● **ACTIVITY**: Every line from the one containing "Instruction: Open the" to the end of the data below should be copied exactly, but pictures should not.

● **DATA SHOWN**:
Segment Open
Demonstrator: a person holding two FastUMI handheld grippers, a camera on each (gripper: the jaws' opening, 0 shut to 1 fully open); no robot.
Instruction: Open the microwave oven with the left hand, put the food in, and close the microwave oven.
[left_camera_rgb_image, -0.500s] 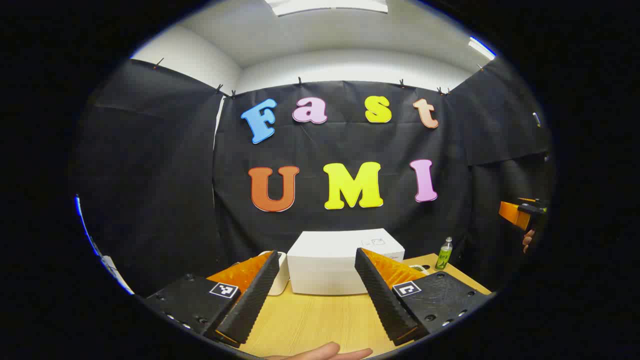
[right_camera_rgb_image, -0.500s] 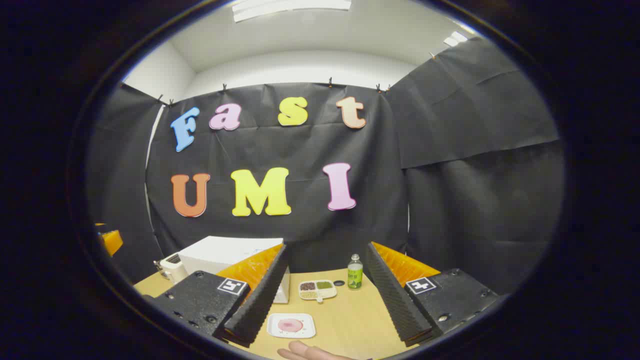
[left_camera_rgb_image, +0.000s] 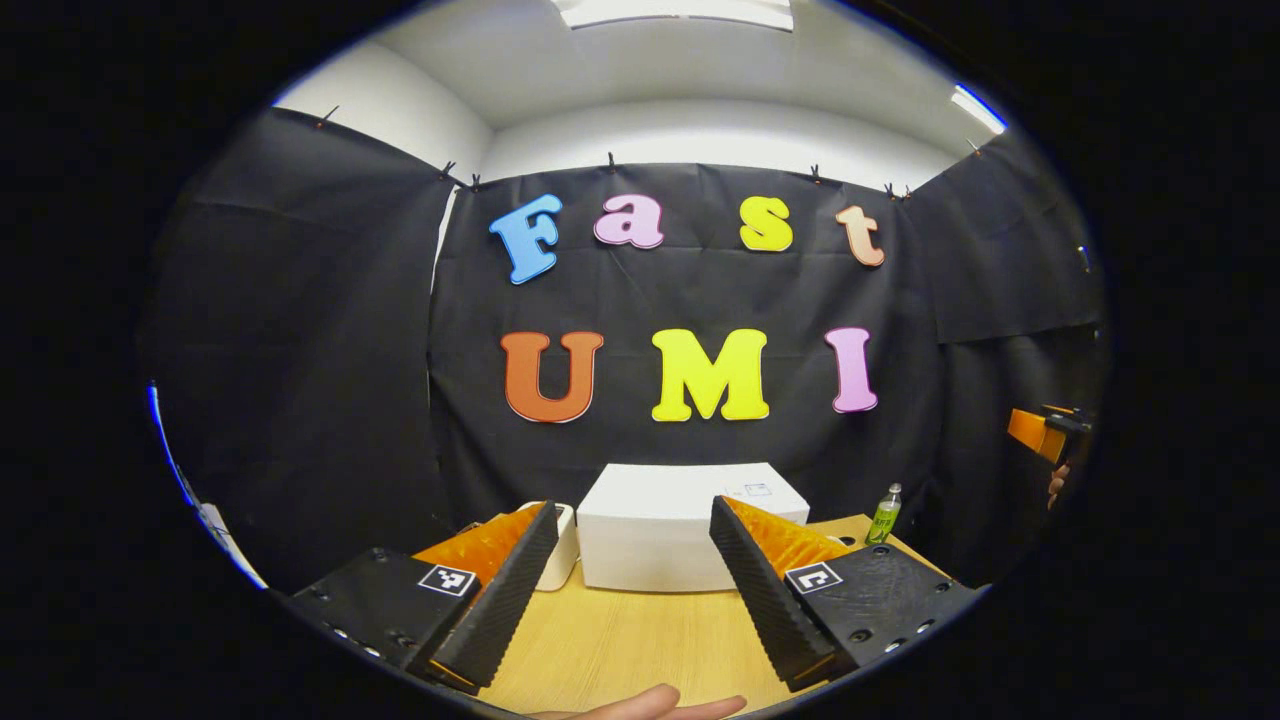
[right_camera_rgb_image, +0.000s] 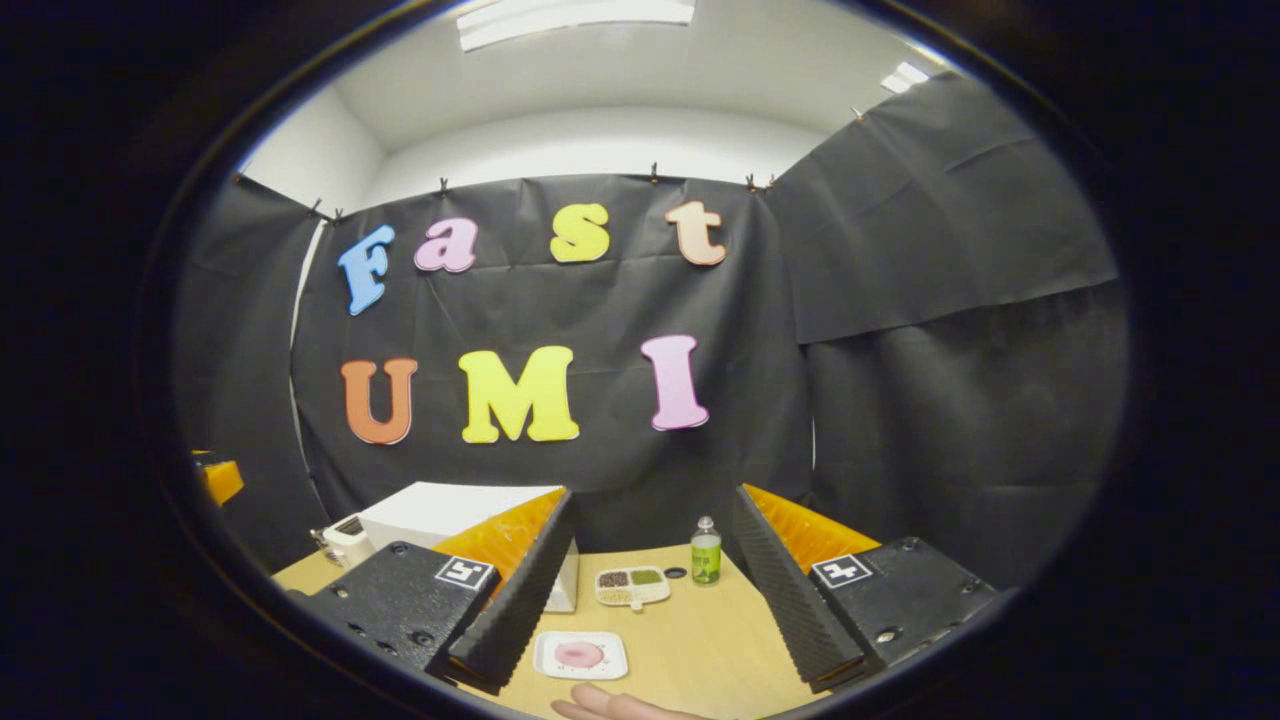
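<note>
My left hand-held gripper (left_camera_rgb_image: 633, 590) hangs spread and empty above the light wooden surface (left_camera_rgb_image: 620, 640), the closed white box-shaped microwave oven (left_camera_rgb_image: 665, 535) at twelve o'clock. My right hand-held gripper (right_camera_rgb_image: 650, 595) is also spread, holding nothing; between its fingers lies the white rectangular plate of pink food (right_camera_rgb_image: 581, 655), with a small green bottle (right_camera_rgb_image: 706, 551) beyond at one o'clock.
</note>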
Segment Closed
● **EXERCISE OUTPUT**:
Instruction: Open the microwave oven with the left hand, put the food in, and close the microwave oven.
[left_camera_rgb_image, -0.500s] 
[right_camera_rgb_image, -0.500s] 
[left_camera_rgb_image, +0.000s] 
[right_camera_rgb_image, +0.000s] 
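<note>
My left hand-held gripper (left_camera_rgb_image: 633, 590) hangs spread and empty above the light wooden surface (left_camera_rgb_image: 620, 640), the closed white box-shaped microwave oven (left_camera_rgb_image: 665, 535) at twelve o'clock. My right hand-held gripper (right_camera_rgb_image: 650, 595) is also spread, holding nothing; between its fingers lies the white rectangular plate of pink food (right_camera_rgb_image: 581, 655), with a small green bottle (right_camera_rgb_image: 706, 551) beyond at one o'clock.
</note>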

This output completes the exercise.